Re: zone state overhead

Shaohua Li <shaohua.li@xxxxxxxxx> · Wed, 29 Sep 2010 12:47:18 +0800



On Wed, 2010-09-29 at 12:02 +0800, David Rientjes wrote:
> On Tue, 28 Sep 2010, Mel Gorman wrote:
> 
> > This is true. It's helpful to remember why this patch exists. Under heavy
> > memory pressure, large machines run the risk of live-locking because the
> > NR_FREE_PAGES gets out of sync. The test case mentioned above is under
> > memory pressure so it is potentially at risk. Ordinarily, we would be less
> > concerned with performance under heavy memory pressure and more concerned with
> > correctness of behaviour. The percpu_drift_mark is set at a point where the
> > risk is "real".  Lowering it will help performance but increase risk.
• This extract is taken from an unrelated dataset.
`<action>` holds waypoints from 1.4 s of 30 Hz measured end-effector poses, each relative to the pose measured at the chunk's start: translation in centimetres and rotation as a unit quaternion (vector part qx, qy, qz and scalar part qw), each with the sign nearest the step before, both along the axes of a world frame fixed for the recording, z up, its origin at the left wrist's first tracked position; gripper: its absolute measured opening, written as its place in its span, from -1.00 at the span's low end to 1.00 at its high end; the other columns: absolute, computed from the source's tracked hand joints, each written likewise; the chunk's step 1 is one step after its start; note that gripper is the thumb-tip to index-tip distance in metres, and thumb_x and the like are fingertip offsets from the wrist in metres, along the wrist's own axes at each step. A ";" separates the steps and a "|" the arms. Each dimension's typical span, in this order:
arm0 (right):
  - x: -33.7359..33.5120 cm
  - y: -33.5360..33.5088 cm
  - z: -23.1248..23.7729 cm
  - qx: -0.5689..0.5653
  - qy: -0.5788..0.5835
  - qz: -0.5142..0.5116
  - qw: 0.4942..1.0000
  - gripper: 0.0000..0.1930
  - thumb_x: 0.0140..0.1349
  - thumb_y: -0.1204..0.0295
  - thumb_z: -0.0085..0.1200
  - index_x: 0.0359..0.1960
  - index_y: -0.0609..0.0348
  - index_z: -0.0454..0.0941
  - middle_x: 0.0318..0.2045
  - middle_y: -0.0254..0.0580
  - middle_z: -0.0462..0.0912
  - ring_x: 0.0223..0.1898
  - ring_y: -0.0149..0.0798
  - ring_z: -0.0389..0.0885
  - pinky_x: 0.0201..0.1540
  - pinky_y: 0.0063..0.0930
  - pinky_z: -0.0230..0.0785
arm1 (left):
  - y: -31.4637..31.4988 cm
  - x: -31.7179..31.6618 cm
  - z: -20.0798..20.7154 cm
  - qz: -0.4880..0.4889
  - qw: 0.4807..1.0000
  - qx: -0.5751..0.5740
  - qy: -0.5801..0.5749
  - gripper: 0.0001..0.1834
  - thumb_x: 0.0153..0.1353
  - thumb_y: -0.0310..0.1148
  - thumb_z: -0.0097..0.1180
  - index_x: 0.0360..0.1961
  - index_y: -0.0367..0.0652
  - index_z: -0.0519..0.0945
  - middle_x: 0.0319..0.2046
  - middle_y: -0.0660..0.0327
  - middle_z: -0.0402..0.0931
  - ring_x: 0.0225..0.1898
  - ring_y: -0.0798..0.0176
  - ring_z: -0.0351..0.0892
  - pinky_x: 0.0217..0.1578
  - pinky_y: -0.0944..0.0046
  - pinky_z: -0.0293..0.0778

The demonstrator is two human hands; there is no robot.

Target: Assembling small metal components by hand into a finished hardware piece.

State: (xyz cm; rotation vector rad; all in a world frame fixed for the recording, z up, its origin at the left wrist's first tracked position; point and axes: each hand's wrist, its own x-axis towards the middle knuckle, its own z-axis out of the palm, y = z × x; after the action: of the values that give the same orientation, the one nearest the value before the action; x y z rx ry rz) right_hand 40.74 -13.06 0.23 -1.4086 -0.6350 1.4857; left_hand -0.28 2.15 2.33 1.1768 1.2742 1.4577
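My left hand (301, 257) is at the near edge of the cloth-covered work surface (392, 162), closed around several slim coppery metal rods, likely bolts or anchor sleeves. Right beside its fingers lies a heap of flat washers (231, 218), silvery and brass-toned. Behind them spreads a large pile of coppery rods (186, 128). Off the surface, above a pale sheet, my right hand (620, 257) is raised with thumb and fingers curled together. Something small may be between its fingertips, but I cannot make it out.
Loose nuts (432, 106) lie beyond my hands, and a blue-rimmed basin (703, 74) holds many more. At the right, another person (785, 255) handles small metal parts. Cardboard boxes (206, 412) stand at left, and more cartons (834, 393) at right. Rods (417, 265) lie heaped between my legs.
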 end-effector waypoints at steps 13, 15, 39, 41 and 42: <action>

Reducing
> > stat_threshold shifts the cost elsewhere by increasing the frequency the
> > vmstat counters are updated which I considered to be worse overall.
> > 
> > Which of these is better or is there an alternative suggestion on how
> > this livelock can be avoided?
> > 
> 
> I don't think the risk is quite real based on the calculation of 
> percpu_drift_mark using the high watermark instead of the min watermark.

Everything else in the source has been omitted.